In an effort to reduce trauma and recovery time, many surgical procedures are performed through small openings in the skin, such as an incision or a natural body orifice, as compared to the larger incisions typically required in traditional procedures. Generally, such procedures are referred to as “endoscopic”, unless performed on the patient's abdomen, in which case the procedure is referred to as “laparoscopic”. Throughout the present disclosure, the term “minimally invasive” should be understood to encompass any and all such procedures.

During a typical minimally invasive procedure, surgical objects, such as surgical access devices, e.g., trocar and cannula assemblies, or endoscopes, are inserted into the patient's body through an incision in tissue. Prior to the introduction of the surgical object into the patient's body, insufflation gases may be used to enlarge the area surrounding the target surgical site to create a larger, more accessible work area. Accordingly, the maintenance of a substantially fluid-tight seal is desirable so as to prevent the escape of the insufflation gases and the deflation or collapse of the enlarged surgical site.

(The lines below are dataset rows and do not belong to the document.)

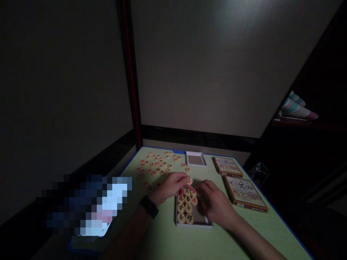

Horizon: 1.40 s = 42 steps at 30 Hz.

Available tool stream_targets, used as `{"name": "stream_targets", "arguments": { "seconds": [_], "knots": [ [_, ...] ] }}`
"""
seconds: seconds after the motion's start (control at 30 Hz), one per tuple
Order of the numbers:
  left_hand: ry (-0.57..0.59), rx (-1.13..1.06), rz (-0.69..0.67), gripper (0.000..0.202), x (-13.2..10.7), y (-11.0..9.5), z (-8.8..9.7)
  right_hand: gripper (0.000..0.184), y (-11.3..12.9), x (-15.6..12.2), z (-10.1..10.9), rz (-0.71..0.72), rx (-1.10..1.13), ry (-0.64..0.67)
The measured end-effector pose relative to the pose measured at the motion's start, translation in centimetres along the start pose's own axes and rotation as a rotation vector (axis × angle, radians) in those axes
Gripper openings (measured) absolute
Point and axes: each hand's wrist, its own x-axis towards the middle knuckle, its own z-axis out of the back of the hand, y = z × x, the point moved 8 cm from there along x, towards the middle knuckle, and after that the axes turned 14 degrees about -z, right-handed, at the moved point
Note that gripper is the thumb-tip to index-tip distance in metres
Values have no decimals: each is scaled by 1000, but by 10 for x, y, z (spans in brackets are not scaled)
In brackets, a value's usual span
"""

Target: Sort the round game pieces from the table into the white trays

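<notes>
On a pale green table (162,231) lies a shallow white box tray (193,224) with several round wooden game discs (185,213) set in rows. My left hand (170,186), a dark watch on its wrist, pinches one disc (189,181) at the tray's far end. My right hand (215,204) rests curled on the tray's right side, fingertips at the discs; whether it holds one is hidden. Several loose discs (155,166) with red and dark marks lie scattered at the far left of the table.
An empty white box tray (195,159) sits at the far edge. Two printed box lids (227,166) (244,193) lie on the right. A blurred bright patch (89,202) is at the near left. Walls stand behind; folded cloth (296,108) rests on a dark shelf.
</notes>
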Motion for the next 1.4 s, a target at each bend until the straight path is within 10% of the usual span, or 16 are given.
{"name": "stream_targets", "arguments": {
  "seconds": [1.07, 1.4],
  "knots": [
    [12, 42, -4, 39, 1, 2, 0, 26, -1, 2, -4, -8, 5, 55],
    [139, 87, -44, 44, 0, 3, -10, 29, 14, -10, 20, 175, 175, -241]
  ]
}}
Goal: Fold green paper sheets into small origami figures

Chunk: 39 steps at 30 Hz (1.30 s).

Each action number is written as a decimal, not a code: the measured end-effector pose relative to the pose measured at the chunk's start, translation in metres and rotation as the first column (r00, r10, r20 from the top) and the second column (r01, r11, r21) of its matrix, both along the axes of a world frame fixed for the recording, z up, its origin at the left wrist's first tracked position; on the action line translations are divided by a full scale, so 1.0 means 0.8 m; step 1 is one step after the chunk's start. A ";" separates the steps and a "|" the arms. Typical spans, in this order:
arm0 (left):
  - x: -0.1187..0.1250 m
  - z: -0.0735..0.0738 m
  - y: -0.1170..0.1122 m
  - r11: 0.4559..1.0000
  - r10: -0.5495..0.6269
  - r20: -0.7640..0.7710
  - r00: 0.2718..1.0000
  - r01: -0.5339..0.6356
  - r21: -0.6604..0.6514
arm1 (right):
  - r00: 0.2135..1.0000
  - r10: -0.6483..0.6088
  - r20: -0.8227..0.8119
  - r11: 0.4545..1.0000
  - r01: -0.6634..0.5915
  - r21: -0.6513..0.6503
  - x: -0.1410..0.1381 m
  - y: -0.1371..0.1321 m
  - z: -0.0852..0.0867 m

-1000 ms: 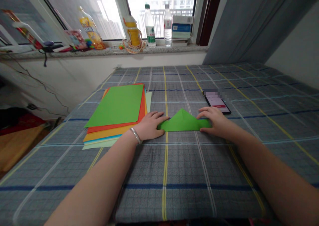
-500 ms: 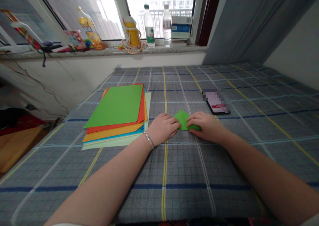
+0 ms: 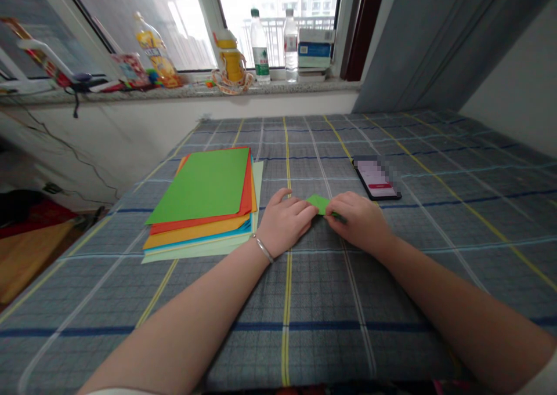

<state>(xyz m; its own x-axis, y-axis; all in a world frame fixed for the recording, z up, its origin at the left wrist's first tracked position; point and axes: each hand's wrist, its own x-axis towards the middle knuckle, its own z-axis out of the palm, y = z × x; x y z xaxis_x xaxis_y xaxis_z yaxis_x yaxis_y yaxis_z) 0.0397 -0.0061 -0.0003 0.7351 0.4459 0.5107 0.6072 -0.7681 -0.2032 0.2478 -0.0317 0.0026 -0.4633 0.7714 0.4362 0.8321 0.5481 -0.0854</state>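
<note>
A small folded piece of green paper (image 3: 318, 202) lies between my hands, its pointed top showing and much of it hidden by my fingers. My left hand (image 3: 287, 218), with a silver bangle at the wrist, closes its fingertips on the paper's left side. On the right side, the fingers of my right hand (image 3: 357, 218) pinch the paper, with a bit of green showing under them. To the left of my left hand lies a stack of coloured paper (image 3: 204, 183), a green sheet on top with orange, yellow, blue and pale green edges below.
A phone (image 3: 378, 179) with a lit screen lies beyond my right hand on the checked cloth (image 3: 322, 314). Along the windowsill (image 3: 191, 92) stand a yellow cup (image 3: 231, 61), bottles (image 3: 261, 55) and boxes (image 3: 315, 50).
Less of the green paper shows now; its lower part has been turned up or covered. My right fingers have drawn in slightly, and my left thumb or a finger sticks up more.
</note>
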 end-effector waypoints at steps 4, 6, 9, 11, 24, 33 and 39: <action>0.006 0.004 -0.007 1.000 -0.010 -0.034 0.999 0.010 0.023 | 0.999 0.000 -0.037 1.000 -0.001 -0.008 -0.008 -0.006 0.003; 0.008 0.005 -0.008 1.000 -0.006 -0.039 0.999 0.007 0.020 | 0.999 -0.006 -0.043 1.000 0.005 -0.022 -0.011 -0.008 0.004; 0.009 0.006 -0.009 1.000 -0.001 -0.027 1.000 0.001 0.011 | 0.999 -0.012 -0.036 1.000 0.011 -0.025 -0.012 -0.008 0.005; 0.009 0.005 -0.009 1.000 -0.002 -0.024 1.000 0.002 0.014 | 1.000 -0.008 -0.023 1.000 0.008 -0.021 -0.012 -0.007 0.004; -0.004 0.002 0.004 0.990 0.062 0.122 0.991 -0.077 0.118 | 0.996 -0.003 -0.087 0.994 0.012 0.111 0.011 0.006 -0.006; -0.013 0.007 0.006 0.989 0.116 0.183 0.976 -0.131 0.069 | 0.987 -0.063 -0.149 0.981 0.088 0.171 0.034 0.012 -0.004; -0.013 0.008 0.006 0.988 0.145 0.203 0.968 -0.151 0.016 | 0.982 -0.092 -0.167 0.984 0.115 0.133 0.050 0.016 -0.003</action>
<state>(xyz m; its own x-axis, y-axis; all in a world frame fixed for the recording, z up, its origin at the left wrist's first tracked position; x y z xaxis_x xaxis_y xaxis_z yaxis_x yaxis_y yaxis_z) 0.0296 -0.0015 0.0061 0.5432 0.5241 0.6560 0.7446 -0.6617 -0.0879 0.2879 -0.0191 0.0003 -0.2998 0.7366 0.6063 0.8670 0.4755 -0.1489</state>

To this end, access devices are configured in a variety of ways to secure and seal the same within tissue. For example, the access device may be shaped, e.g., in an hour glass shape, or the end of the device which projects into tissue may be expandable or insufflatable thereby providing a fixation force inside the tissue for securing and sealing the access device thereto. However, a continuing need exists for an access device that can be customized to accommodate varying tissue wall thicknesses and be inserted directly therein, and that can accommodate a variety of surgical objects while maintaining the integrity of an insufflated workspace.

SUMMARY

A compliant, e.g., foam, access device for positioning within a tissue tract for accessing an underlying body cavity includes a proximal portion, a distal portion, a body portion interconnecting the proximal and distal portions, and at least one port extending therethrough. The proximal portion includes a tissue facing surface and defines a first radial dimension. The distal portion extends longitudinally along an axial length and defines a second radial dimension that is substantially uniform along the axial length and smaller than the first radial dimension of the proximal portion. An adhesive is disposed on the tissue facing surface of the proximal portion for releasably securing and sealing the proximal portion to a tissue surface.

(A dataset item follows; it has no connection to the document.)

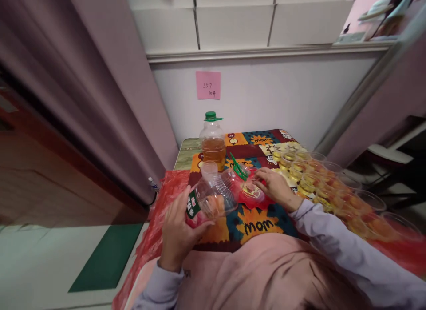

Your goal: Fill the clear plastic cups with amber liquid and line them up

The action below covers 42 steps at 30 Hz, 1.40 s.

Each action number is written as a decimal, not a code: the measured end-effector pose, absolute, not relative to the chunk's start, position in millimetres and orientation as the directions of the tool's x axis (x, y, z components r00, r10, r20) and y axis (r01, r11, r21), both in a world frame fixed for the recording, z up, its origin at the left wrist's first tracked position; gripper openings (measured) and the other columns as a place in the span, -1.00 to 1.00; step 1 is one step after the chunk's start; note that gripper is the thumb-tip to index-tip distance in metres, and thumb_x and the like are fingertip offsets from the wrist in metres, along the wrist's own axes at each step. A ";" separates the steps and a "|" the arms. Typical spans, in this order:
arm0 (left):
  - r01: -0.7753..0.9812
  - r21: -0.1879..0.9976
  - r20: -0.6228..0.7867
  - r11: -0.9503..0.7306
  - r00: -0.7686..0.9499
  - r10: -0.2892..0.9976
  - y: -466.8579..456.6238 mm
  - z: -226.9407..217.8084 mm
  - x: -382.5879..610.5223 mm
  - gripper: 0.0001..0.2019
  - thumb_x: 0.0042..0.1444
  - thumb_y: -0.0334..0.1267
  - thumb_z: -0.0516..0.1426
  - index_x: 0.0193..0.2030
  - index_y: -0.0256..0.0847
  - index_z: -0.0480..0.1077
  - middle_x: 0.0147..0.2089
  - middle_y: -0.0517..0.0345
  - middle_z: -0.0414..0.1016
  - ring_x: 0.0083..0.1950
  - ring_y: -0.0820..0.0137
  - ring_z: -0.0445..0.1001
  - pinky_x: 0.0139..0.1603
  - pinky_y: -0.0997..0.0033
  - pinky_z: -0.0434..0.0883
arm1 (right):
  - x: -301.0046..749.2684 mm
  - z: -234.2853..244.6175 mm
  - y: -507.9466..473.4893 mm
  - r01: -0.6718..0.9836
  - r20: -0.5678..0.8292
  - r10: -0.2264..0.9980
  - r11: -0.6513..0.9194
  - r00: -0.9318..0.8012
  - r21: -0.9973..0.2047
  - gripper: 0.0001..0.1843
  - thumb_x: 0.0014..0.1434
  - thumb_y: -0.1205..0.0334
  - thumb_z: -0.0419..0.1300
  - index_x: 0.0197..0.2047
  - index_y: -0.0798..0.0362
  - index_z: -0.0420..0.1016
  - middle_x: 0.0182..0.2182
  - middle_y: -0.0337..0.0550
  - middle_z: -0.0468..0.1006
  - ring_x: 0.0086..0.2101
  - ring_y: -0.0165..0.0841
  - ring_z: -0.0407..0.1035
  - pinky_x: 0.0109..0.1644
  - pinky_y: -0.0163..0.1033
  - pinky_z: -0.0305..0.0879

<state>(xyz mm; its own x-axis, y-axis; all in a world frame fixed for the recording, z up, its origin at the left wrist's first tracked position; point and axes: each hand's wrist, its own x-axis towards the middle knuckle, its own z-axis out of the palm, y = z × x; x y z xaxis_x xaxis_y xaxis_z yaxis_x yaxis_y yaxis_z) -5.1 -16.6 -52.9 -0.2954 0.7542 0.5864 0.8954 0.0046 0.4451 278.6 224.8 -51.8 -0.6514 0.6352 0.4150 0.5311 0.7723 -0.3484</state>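
My left hand (179, 223) is wrapped around a clear plastic bottle (213, 204) with a dark green and pink label, lying tilted above the tablecloth. Something orange shows through its wall. My right hand (276, 186) is over a red tray (254, 194), its fingers pinched; what they hold, if anything, is too small to make out. Just left of those fingers a thin green plastic tool (237, 168) slants upward from the tray area. Behind the held bottle stands a small clear cup (209, 168). Farther back is a large jug (213, 143) of amber liquid with a green cap.
Several clear cups with yellow and orange contents (319, 181) crowd the table's right side. A patterned tablecloth (262, 223) covers the table. Red plastic sheeting (149, 225) hangs over the left edge. A white wall (259, 92) with a pink note (208, 85) rises behind.
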 end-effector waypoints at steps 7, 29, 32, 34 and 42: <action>0.914 0.405 0.570 0.030 -0.278 0.773 -8.9 -47.5 0.4 0.07 0.10 0.56 0.19 0.55 -0.18 0.27 0.45 -0.27 0.48 0.43 -0.15 0.48 0.43 -0.19 0.39 | 277.1 -73.5 216.4 0.609 0.338 0.730 0.683 -0.594 -0.403 -0.89 0.36 0.30 0.30 -0.19 -0.03 0.69 -0.04 -0.07 0.73 -0.18 -0.23 0.62 -0.19 -0.20 0.45; 0.891 0.427 0.489 0.153 -0.370 0.790 -0.9 -38.3 6.3 -0.10 0.10 0.11 0.34 0.55 -0.13 0.28 0.50 -0.17 0.44 0.47 -0.11 0.44 0.50 -0.09 0.34 | 218.2 -60.6 148.5 -0.489 0.184 0.929 0.005 -0.320 -0.872 -0.32 0.14 -0.31 0.47 0.13 -0.01 0.56 0.04 0.06 0.69 -0.01 -0.13 0.64 0.09 -0.03 0.57; 0.908 0.392 0.488 0.148 -0.342 0.803 0.5 -40.3 10.6 -0.05 0.09 0.16 0.37 0.56 -0.15 0.26 0.50 -0.21 0.44 0.47 -0.15 0.44 0.51 -0.14 0.32 | 206.6 -71.3 135.8 -0.516 0.146 0.829 -0.188 -0.539 -0.836 -0.14 0.00 -0.21 0.60 0.28 -0.12 0.50 0.32 0.06 0.54 0.22 -0.05 0.53 0.24 0.01 0.52; 0.916 0.373 0.482 0.151 -0.330 0.812 1.5 -39.5 14.5 -0.04 0.10 0.20 0.36 0.57 -0.17 0.26 0.51 -0.23 0.42 0.47 -0.17 0.43 0.51 -0.18 0.31 | 205.4 -73.6 134.5 -0.498 0.112 0.797 -0.255 -0.593 -0.829 -0.13 0.01 -0.16 0.60 0.33 -0.16 0.47 0.40 0.03 0.46 0.25 -0.04 0.50 0.15 -0.02 0.58; 0.718 0.693 0.401 0.068 -0.462 0.791 -8.2 -26.4 9.0 -0.02 -0.02 0.27 0.44 0.50 -0.11 0.38 0.58 -0.15 0.34 0.60 -0.15 0.25 0.66 -0.18 0.02 | 211.3 -77.3 139.4 -0.482 -0.077 0.824 -0.401 -0.562 -0.779 -0.24 0.08 -0.12 0.54 0.30 -0.17 0.52 0.32 -0.06 0.52 0.11 -0.10 0.54 -0.19 -0.19 0.64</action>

In embodiments, the proximal portion exhibits an arcuate configuration. In other embodiments, the proximal portion exhibits a planar configuration. In some embodiments, the tissue facing surface of the proximal portion may be a flange.

The adhesive may be selected from acrylics, silicones, urethanes, and hydrogels. In embodiments, the adhesive is activated or de-activated by an external stimulus. The external stimulus may be selected from heat, light, and fluid. In embodiments, the adhesive may be pressure sensitive.

The adhesive may be coated on the tissue facing surface of the proximal portion or may be a layer that is affixed to the tissue facing surface of the proximal portion. In embodiments, the layer may further include concave surfaces or gecko feet for mechanically securing the tissue facing surface of the proximal portion of the tissue surface.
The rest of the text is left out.